Under the LMDC draft plan, Lower Manhattan is divided into two zones and funding for both zones is split between two programs. The Immediate Impact Zone includes the area closest to the World Trade Center site, an area south of Chambers Street, west of Broadway and including all of Battery Park City. A secondary zone, presumably less affected by the Sept. 11 bombings, is an area south of Canal and Rutgers streets down to Chambers Street.

The bulk of the LMDC funding--between $175 million and $220 million--would be earmarked for housing assistance. An additional $10 million or so would be dedicated to business assistance. Residents eligible for housing assistance would include those who enter into or renew a two-year-minimum lease with an expiration date after Aug. 31, 2003. Tenants living within the primary zone would receive a minimum of $4,000 and a maximum of $12,000 over two years. Residents of the secondary zone would be eligible for no more than $6,000 and no less than $2,000 over two years. Individual grants would be calculated as a percentage of a tenant's or homeowner's monthly housing bill.
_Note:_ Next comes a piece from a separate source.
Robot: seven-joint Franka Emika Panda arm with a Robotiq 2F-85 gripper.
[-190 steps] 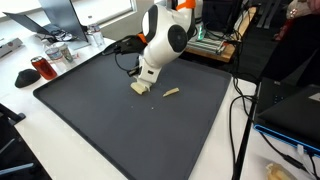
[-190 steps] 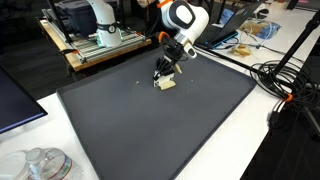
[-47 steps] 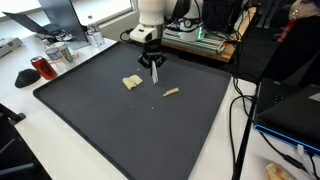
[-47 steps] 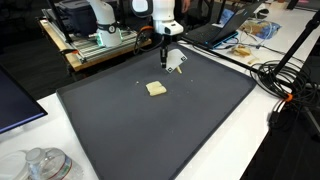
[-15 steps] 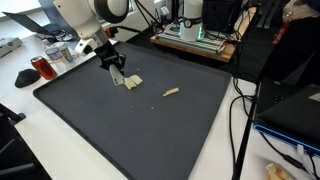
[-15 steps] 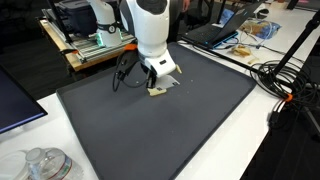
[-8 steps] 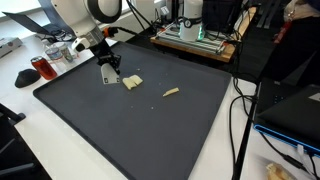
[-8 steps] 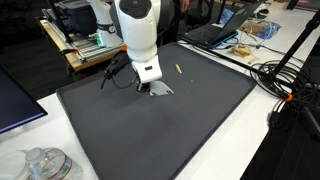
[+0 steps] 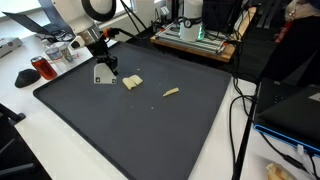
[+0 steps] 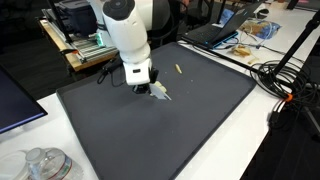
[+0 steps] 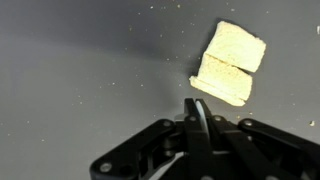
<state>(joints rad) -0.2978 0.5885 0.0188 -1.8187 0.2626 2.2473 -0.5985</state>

Damiani says that using housing payments as a basis for meting out funds is unfair. "They say they want to provide maximum benefit to low-income residents but they don't base the grant on income, they base it on your rent," she tells GlobeSt.com. "If they really do want to address the concerns for low-income folks, basing [the grants] on rents is not the way to do that.

GJNY's report, Reconstruction Watch, also takes issue with the business assistance component of LMDC's draft plan, which would distribute $10 million among firms that are located below 14th street and have fewer than 500 employees. According to Damiani, the plan to hand the money directly to employers and the lack of a reporting mechanism gives too much discretion to business owners and leaves workers with virtually no options.

"Where's the guarantee that employees are going to get any kind of training and why can't workers decide on what kind of training they want?" Damiani asks. "Wouldn't it be more efficient to provide vouchers or grants to individual workers? And the draft plan does not address reporting requirements. There's no flexibility for workers at all. If they really want to help employees, they're steering money in wrong direction. LMDC did not return calls for comment on this story.